If(returnToLanding, Set(returnToLanding, false); Back());
By the way, that PermissionCheck
screen can be really handy, too. The only thing going on in that screen is to show the current user’s roles. I tend to set variables like isAdmin
, isManager
, isExecutive
, or isContactTracer
on the landing screen. The PermissionCheck
screen shows me those values for the current or assumed user whenever I need to be sure what they are. It doesn’t need to be pretty, but by displaying your role-based variables, you have an easy way to check your logic.
Now you can wander around your Power App as the user you have selected and the permissions you have determined for that user.
How do we undo that user assumption? We simply clear the ComboBox_AssumePerson
, which fires its OnChange
property. Then this line from above sets things back to the real user who is using the Power App because assumeUser
no longer has a value.
Set(currentUser, If(IsBlank(assumeUser), Office365Users.UserProfile(thisUser.Email), assumeUser));
Caveats
As with most things, there are some very clear caveats to this approach.

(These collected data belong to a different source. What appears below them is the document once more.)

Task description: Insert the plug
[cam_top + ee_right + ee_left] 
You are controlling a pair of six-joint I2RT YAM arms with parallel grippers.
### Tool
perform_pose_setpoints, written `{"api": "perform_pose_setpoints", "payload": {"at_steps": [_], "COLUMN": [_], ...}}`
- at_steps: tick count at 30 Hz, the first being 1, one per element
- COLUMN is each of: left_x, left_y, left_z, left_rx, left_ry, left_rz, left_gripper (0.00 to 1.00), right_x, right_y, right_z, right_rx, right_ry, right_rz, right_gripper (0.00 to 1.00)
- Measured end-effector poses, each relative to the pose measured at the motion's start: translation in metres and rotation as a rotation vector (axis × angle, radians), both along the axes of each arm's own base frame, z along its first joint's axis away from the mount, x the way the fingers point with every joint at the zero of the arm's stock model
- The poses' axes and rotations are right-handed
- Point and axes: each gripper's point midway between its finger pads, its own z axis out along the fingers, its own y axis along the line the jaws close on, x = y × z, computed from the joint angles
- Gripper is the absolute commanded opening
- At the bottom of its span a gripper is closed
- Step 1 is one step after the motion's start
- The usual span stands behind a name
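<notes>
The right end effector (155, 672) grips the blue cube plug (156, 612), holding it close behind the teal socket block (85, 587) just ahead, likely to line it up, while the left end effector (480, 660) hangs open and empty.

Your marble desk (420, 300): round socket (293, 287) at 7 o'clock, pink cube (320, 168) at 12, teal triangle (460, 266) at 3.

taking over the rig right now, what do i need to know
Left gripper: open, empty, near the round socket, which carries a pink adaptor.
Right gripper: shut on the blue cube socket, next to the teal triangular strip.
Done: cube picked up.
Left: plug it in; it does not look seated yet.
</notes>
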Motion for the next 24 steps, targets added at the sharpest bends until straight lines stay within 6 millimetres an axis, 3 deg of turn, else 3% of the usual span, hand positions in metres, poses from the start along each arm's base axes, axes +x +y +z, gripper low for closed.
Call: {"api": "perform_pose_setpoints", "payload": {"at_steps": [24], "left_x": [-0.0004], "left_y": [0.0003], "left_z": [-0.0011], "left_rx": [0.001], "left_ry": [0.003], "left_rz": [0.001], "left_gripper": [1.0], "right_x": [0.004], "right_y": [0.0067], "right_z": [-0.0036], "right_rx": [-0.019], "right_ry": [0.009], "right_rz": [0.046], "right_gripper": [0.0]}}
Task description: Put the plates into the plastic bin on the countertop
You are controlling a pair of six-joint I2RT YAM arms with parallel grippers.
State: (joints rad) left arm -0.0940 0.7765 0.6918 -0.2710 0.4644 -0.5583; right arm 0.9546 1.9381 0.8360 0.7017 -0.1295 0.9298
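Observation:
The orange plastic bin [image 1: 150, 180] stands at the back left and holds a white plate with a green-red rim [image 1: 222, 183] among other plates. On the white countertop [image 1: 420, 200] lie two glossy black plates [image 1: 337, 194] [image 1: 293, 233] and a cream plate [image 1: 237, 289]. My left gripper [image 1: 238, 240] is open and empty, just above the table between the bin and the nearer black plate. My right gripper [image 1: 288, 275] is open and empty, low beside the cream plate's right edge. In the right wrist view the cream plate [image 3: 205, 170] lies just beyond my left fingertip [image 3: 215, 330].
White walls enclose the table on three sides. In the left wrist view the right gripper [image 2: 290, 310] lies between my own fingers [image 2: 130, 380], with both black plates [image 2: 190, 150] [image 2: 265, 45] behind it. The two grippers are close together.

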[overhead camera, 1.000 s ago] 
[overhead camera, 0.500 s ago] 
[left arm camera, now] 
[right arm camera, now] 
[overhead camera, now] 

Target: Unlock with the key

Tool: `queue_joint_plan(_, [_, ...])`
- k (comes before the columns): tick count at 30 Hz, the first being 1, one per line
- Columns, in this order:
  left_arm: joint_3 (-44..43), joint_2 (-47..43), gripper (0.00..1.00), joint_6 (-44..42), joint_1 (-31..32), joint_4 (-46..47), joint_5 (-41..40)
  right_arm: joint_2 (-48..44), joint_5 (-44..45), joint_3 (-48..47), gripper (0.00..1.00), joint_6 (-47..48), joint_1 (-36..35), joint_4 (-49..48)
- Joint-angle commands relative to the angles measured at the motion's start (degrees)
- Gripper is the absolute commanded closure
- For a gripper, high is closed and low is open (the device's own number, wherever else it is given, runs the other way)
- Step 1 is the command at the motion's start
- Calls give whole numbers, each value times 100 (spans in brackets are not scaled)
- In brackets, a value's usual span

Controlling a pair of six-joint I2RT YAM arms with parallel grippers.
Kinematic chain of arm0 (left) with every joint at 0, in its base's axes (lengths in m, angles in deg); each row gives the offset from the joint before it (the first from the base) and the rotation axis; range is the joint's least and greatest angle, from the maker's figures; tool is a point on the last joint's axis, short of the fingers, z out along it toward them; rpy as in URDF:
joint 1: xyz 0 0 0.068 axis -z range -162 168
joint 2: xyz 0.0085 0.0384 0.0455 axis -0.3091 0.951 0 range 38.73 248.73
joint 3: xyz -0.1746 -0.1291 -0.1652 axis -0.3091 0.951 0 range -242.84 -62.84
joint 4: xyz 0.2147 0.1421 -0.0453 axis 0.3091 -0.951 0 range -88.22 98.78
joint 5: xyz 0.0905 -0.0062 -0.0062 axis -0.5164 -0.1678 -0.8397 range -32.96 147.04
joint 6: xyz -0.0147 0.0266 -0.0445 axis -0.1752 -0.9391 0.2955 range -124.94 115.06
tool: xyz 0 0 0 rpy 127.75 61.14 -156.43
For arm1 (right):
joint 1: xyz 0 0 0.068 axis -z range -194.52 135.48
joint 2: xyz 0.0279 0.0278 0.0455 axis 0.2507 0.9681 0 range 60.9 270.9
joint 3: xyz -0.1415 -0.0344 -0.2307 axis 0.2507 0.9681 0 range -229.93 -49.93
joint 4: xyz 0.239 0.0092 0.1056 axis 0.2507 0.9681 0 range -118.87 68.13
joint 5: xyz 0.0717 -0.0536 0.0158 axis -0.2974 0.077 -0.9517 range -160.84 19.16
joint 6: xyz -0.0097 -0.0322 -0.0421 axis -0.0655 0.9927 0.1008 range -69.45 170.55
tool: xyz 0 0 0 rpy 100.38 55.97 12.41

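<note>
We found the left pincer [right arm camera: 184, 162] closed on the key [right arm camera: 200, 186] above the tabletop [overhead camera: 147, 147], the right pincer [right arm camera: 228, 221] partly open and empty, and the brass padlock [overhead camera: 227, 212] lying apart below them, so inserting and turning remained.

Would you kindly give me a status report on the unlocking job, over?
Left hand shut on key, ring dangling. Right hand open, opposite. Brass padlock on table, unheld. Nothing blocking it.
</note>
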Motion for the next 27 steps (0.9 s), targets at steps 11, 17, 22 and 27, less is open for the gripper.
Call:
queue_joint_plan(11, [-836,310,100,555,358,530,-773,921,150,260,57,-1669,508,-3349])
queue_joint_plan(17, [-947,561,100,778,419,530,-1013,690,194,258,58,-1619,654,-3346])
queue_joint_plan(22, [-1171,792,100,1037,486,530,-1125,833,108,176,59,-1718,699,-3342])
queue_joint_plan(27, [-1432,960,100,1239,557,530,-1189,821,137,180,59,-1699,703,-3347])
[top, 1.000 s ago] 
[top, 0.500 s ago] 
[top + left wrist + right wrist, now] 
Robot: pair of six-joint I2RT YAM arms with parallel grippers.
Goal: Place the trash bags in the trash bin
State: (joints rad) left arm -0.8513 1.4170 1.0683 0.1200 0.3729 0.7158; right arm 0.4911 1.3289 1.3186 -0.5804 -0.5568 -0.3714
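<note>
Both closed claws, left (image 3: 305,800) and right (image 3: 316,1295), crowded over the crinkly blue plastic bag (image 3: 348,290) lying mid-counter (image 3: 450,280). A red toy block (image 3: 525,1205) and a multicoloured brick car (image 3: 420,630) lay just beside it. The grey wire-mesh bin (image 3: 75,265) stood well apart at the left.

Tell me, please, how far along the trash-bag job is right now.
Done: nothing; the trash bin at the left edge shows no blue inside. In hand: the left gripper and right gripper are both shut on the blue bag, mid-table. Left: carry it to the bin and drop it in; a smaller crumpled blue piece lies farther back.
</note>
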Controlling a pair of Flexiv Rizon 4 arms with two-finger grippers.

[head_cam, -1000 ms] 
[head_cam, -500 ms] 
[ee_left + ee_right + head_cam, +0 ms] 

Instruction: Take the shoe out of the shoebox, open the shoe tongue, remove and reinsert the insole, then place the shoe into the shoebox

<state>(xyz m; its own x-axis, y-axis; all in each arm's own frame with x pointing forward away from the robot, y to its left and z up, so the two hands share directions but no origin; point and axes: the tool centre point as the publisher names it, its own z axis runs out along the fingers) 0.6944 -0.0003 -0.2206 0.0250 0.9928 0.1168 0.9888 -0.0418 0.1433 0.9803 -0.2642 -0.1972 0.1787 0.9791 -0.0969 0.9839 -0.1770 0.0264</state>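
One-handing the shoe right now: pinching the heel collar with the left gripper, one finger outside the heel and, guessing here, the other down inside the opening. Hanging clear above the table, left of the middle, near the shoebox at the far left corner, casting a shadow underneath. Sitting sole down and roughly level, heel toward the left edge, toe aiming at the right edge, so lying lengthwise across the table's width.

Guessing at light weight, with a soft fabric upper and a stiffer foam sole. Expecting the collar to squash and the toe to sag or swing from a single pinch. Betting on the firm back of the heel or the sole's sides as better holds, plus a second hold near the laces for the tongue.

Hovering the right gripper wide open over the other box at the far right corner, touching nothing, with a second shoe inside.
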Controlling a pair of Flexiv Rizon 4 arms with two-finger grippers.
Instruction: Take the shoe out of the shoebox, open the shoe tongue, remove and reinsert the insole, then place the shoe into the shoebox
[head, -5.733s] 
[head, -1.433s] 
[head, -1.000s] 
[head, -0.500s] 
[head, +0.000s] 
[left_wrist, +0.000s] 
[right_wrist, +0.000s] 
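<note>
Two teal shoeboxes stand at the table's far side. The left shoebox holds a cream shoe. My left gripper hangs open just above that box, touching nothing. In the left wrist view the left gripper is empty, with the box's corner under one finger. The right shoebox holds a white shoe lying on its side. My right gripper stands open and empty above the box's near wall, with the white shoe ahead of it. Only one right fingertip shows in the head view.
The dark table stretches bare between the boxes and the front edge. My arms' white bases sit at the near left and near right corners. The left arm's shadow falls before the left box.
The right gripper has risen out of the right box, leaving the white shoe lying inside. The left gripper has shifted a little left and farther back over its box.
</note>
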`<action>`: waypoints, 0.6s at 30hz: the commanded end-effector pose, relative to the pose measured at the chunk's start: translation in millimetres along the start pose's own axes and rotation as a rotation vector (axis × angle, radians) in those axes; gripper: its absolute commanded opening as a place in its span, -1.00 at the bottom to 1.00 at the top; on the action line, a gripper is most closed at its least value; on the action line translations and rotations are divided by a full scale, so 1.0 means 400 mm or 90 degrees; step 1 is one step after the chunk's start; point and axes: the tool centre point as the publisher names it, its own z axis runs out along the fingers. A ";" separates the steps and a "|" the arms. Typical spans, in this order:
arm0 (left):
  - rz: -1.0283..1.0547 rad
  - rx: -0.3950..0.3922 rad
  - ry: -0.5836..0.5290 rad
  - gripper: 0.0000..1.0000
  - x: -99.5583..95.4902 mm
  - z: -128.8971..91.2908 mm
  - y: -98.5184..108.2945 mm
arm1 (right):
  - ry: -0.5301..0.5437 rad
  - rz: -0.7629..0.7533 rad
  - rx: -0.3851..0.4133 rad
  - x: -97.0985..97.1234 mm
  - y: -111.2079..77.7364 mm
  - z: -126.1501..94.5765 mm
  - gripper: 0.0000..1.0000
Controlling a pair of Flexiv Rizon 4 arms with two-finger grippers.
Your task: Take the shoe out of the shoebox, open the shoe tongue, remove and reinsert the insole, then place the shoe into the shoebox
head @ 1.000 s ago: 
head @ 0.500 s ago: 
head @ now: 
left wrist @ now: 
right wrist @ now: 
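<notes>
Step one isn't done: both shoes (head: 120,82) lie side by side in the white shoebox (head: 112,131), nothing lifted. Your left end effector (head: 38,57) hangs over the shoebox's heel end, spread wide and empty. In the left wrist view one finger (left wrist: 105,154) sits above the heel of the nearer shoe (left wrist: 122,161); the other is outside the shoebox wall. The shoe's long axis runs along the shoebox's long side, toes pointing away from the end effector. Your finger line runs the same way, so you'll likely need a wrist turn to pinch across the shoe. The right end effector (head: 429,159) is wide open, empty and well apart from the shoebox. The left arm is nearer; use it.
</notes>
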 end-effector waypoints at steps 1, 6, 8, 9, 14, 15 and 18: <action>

- When you assume another user’s identity in the app, you’re still you beneath the covers. That means any items created in lists will still be created by you. You’re only able to assume the other user’s identity in the Power App itself.
- Everywhere you figure out the user’s roles, be sure to use
currentUser.Mail
– NOTthisUser.Email
– to match users from your permission structures. There’s an example of this in my previous post Power Apps: Filtering by Multi-select SharePoint Columns, where I check the user in Section 3. - Be sure you have some indication on your screens showing who you are while you’re running the Power App. I think this is a good practice, anyway, but it’s especially important when you have this capability set up. (Who am I again?) I usually have something like this in the upper right of every screen.
- Some logic may not work with this approach. For example, I can display the
User()
‘s photo, but not thecurrentUser
‘s. - For debugging – even after you launch the Power App for production use – you may want to leave this “back door” in place. But be sure to set the
Visible
property forComboBox_AssumePerson
so only someone in a role you consider an admin can use it. And make sure they understand it!